Menurutnya, pendataan yang baik akan membantu mencegah potensi pelanggaran hukum.
“Setiap warga kita yang mau ke luar daerah harus wajib lapor, baik di daerah asal maupun daerah tujuan. Ini perlu kita perkuat dengan regulasi yang tegas,” jelasnya.
Pada kesempatan tersebut, Wagub Johni Asadoma juga menyampaikan permohonan maaf kepada Pemerintah Provinsi Bali dan masyarakat Bali atas ketidaknyamanan yang ditimbulkan akibat perbuatan segelintir oknum warga Diaspora NTT.
“Atas nama pemerintah dan masyarakat NTT, kami menyampaikan permohonan maaf kepada pemerintah dan masyarakat Bali yang merasa terganggu dan resah akibat perilaku sebagian kecil warga kami,” ungkapnya.
Sementara itu, Penasehat Rumah Besar Diaspora NTT di Bali, Ardi Ganggas, mengapresiasi kehadiran Wakil Gubernur NTT beserta jajaran di Bali. Ia berharap melalui dialog dan komunikasi yang intensif, situasi yang kurang kondusif dapat segera dipulihkan.

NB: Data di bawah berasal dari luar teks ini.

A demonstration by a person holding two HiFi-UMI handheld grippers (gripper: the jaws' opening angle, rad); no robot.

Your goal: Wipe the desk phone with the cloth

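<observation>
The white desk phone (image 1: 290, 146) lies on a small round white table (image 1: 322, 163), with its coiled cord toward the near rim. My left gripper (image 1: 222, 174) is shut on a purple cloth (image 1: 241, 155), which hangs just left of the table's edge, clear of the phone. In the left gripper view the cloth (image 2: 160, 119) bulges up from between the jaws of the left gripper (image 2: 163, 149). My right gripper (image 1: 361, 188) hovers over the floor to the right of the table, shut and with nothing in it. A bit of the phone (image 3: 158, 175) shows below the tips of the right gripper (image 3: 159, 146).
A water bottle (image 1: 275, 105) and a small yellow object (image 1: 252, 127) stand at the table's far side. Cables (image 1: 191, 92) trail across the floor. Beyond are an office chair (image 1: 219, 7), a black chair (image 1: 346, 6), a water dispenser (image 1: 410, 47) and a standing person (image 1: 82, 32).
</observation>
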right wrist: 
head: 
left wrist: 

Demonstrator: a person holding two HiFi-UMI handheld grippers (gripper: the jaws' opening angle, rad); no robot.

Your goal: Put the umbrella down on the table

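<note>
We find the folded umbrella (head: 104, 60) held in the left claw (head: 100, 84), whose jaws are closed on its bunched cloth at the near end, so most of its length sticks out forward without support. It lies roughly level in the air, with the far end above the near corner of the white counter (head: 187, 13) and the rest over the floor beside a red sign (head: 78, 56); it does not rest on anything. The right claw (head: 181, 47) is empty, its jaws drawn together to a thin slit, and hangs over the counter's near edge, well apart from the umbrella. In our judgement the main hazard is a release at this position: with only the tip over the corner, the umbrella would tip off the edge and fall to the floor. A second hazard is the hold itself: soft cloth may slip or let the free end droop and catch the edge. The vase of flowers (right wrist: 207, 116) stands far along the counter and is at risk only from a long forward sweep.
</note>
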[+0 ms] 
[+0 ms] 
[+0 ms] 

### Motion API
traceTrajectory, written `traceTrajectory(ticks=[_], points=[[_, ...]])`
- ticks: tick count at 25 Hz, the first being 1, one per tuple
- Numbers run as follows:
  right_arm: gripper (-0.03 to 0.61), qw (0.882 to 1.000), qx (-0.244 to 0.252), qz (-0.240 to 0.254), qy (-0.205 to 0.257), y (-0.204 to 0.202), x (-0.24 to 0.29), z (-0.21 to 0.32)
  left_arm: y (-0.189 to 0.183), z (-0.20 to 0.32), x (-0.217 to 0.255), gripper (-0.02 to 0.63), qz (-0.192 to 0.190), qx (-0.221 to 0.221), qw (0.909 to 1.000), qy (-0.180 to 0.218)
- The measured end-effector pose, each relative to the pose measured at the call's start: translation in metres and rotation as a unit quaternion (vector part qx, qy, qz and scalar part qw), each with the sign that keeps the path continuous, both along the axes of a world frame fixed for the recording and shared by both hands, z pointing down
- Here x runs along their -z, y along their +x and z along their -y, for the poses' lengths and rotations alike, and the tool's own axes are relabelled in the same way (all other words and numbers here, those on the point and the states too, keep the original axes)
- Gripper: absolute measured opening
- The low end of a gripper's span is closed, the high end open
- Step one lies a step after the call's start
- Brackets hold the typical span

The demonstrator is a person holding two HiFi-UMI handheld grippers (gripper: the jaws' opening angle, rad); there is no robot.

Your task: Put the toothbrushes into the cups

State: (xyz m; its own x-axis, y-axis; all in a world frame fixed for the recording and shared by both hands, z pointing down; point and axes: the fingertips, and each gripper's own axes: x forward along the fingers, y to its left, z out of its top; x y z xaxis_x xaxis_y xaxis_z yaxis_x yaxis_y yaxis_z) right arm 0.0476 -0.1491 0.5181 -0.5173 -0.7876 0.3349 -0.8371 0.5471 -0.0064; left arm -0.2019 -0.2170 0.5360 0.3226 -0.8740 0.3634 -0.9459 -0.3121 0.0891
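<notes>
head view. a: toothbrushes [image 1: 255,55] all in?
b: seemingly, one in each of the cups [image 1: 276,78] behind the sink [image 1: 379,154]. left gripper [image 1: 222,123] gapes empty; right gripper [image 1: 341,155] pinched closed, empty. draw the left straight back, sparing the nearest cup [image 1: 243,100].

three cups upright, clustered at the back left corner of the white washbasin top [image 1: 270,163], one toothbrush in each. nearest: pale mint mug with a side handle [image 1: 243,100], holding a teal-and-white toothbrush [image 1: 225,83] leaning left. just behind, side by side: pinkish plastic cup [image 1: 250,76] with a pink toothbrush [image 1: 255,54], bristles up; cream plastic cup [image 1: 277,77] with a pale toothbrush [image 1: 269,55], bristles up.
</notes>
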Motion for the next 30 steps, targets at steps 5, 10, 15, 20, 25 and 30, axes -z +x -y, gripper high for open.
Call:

Dengan dialog terbuka dan sinergi lintas daerah, Pemerintah Provinsi NTT berharap harmoni antara warga Diaspora NTT dan masyarakat Bali dapat terus terjaga, serta citra NTT kembali pulih sebagai daerah yang menjunjung tinggi nilai-nilai budaya, ketertiban, dan kedamaian.